You are viewing a plain text version of this content. The canonical link for it is here.

Posted to user@cassandra.apache.org by Thomas Borg Salling <tb...@tbsalling.dk> on 2015/04/08 10:36:22 UTC

What's to think of when increasing disk size on Cassandra nodes?

I run a 10-node Cassandra cluster in production. 99% writes; 1% reads, 0%
deletes. The nodes have 32 GB RAM; C* runs with 8 GB heap. Each node has a
SDD for commitlog and 2x4 TB spinning disks for data (sstables). The schema
uses key caching only. C* version is 2.1.2.

It can be predicted that the cluster will run out of free disk space in not
too long. So its storage capacity needs to be increased. The client prefers
increasing disk size over adding more nodes. So a plan is to take the 2x4
TB spinning disks in each node and replace by 3x6 TB spinning disks.

   - Are there any obvious pitfalls/caveats to be aware of here? Like:

   - Can C* handle up to 18 TB data size per node with this amount of RAM?

      - Is it feasible to increase the disk size by mounting a new (larger)
      disk, copy all SS tables to it, and then mount it on the same mount point
      as the original (smaller) disk (to replace it)?


( -- also posted on StackOverflow
<http://stackoverflow.com/questions/29509595/whats-to-think-of-when-increasing-disk-size-on-cassandra-nodes>
)

Thanks in advance.


Med venlig hilsen / Best regards,


*Thomas Borg Salling*
Freelance IT architect and programmer.
Java and open source specialist.

tbsalling@tbsalling.dk :: +45 4063 2353 :: @tbsalling
<http://twitter.com/tbsalling> :: tbsalling.dk :: linkedin.com/in/tbsalling

Re: What's to think of when increasing disk size on Cassandra nodes?

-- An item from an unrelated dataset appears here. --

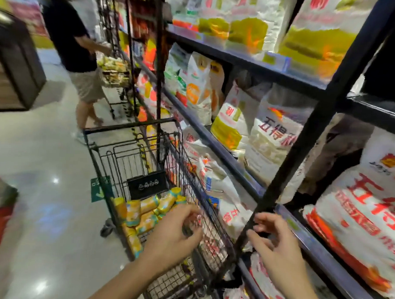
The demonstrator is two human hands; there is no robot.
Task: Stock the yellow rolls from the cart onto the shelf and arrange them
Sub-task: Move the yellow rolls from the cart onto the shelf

Posted by Colin <co...@gmail.com>.

Yikes, 18tb/node is a very bad idea.

I dont like to go over 2-3 personally and you have to be careful with JBOD.  See one of Ellis's latest posts on this and suggested use of LVM.  It is a reversal on previous position re JBOD.

--
Colin 
+1 612 859 6129
Skype colin.p.clark

> On Apr 8, 2015, at 3:11 PM, Jack Krupansky <ja...@gmail.com> wrote:
> 
> I can certainly sympathize if you have IT staff/management who will willingly spring for some disk drives, but not for full machines, even if they are relatively commodity boxes. Seems penny-wise and pound-foolish to me, but management has their own priorities, plus there is the pre-existing Oracle mindset of dense/fat nodes as a preference.
> 
> -- Jack Krupansky
> 
>> On Wed, Apr 8, 2015 at 2:00 PM, Nate McCall <na...@thelastpickle.com> wrote:
>> First off, I agree that the preferred path is adding nodes, but it is possible. 
>> 
>> > Can C* handle up to 18 TB data size per node with this amount of RAM?
>> 
>> Depends on how deep in the weeds you want to get tuning and testing. See below. 
>> 
>> >
>> > Is it feasible to increase the disk size by mounting a new (larger) disk, copy all SS tables to it, and then mount it on the same mount point as the original (smaller) disk (to replace it)? 
>> 
>> Yes (with C* off of course). 
>> 
>> As for tuning, you will need to look at, experiment with, and get a good understanding of:
>> - index_interval (turn this up now anyway if have not already ~ start at 512 and go up from there)
>> - bloom filter space usage via bloom_filter_fp_chance 
>> - compression metadata storage via chunk_length_kb 
>> - repair time and how compaction_throughput_in_mb_per_sec and stream_throughput_outbound_megabits_per_sec will effect such
>> 
>> The first three will have a direct negative impact on read performance.
>> 
>> You will definitely want to use JBOD so you don't have to repair everything if you loose a single disk, but you will still be degraded for *a very long time* when you loose a disk.  
>> 
>> This is hard and takes experimentation and research (I can't emphasize this part enough), but i've seen it work. That said, the engineering time spent is probably more than buying and deploying additional hardware in the first place. YMMV. 
>> 
>> 
>> --
>> -----------------
>> Nate McCall
>> Austin, TX
>> @zznate
>> 
>> Co-Founder & Sr. Technical Consultant
>> Apache Cassandra Consulting
>> http://www.thelastpickle.com
>

Re: What's to think of when increasing disk size on Cassandra nodes?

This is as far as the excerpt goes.